Hazine başlıklı kitabım ilk kez 1996 yılında basıldı. İlk iki baskıda kitabın son sayfasında Hazineyi yönetecek siyasal ve teknik kadro için bazı öneriler yer alıyordu. Sonraki baskılarda bunları, yerinin bu kitap olmadığı düşüncesiyle çıkardım. Yeri orası değildi belki ama aslında önemli gözlemlerdi. Bunları bugün biraz değiştirerek gerek kamu kesimindeki gerekse özel kesimdeki bütün yöneticiler için yeniden yazmakta yarar olduğunu düşünüyorum.
Günü kurtarmaya yönelik parlak formüllere itibar etmeyin. Bir günü kurtarmanın maliyeti bazen birkaç günü yitirmek şeklinde karşınıza çıkabilir.
Yabancıların açıkladığı aleyhte raporları sert biçimde yanıtlamak yerine bu eleştirilerden dersler çıkarıp hata ve eksiklikleri gidermeyi deneyin.

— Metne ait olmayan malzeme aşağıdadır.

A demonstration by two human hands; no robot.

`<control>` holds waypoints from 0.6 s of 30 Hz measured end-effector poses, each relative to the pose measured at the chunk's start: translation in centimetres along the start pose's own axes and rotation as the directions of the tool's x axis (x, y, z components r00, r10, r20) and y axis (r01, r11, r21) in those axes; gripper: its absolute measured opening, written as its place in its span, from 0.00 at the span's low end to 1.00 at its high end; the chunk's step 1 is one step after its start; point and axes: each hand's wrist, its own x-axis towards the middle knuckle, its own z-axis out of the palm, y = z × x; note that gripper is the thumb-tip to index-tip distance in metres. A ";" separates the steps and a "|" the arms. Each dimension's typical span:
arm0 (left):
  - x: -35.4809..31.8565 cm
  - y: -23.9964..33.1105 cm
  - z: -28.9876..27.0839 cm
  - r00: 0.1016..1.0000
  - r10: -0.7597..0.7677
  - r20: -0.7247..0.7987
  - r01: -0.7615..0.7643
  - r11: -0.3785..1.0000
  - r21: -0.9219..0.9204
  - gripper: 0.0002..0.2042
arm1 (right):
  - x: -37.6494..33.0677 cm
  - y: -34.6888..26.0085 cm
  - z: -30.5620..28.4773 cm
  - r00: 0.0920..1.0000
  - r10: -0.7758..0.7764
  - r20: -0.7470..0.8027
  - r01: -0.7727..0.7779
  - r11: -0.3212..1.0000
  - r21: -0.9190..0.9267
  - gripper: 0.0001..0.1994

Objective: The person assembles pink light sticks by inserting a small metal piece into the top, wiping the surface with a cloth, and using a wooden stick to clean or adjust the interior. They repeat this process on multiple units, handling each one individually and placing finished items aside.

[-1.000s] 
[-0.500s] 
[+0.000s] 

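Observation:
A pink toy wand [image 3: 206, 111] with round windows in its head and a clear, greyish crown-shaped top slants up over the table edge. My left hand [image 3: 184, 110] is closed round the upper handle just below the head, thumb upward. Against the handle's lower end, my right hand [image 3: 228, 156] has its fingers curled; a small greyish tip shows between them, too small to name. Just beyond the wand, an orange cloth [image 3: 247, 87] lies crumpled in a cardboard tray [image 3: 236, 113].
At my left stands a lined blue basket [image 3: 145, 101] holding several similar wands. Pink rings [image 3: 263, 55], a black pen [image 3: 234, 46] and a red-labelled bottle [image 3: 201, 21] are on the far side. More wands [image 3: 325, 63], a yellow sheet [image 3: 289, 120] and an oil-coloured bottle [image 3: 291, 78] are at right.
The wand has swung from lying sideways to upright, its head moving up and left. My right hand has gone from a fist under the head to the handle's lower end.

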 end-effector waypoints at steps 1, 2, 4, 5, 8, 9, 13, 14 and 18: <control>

Seçeceğiniz çalışma arkadaşlarınızın sizin hoşunuza gidecek olan şeyleri değil gerçekleri söyleyecek kişiler olmasına dikkat edin.
Bulunduğunuz makamı devir aldığınızda asla enkaz devraldığınızı söylemeyin. Bu tür açıklamalar devraldığınız enkazı büyütmekten ve işinizi zorlaştırmaktan başka bir işe yaramaz.
İlk anda dahice gelebilecek bazı çözümlerin geçmişte de denenip hayal kırıklığı yaratmış olabileceğini unutmayın. Bu hataya düşmemek için mutlaka geçmişi inceleyin.
Kurumların gelenekleriyle ayakta durduğunu göz ardı etmeyin. Birçok durumda gelenekler yazılı kurallardan daha önemlidir.
Risk taşıyan işlere girişirken defalarca düşünmek gerektiğini aklınızdan çıkarmayın. Buna karşılık bazen risk almadan ileri gitmenin ya da yanlışları düzeltmenin mümkün olmadığını da dikkate alın.
Hangi kademede olursanız olun, yanlış veya hatalı talimatlara karşı direnin. Bu uğurda istifayı göze alın. Türk toplumunun çoğunluğu istifa etmiş kişiyi korkak sanır. Aldırmayın. Asıl korkaklık, hatalı bir talimatı boyun eğip yerine getirmektir.
Görevden ayrılırken koşullar ne olursa olsun yerinize gelen kişiye ayrıntılı bir rapor bırakın ve neleri yapıp neleri yapamadığınızı anlatın.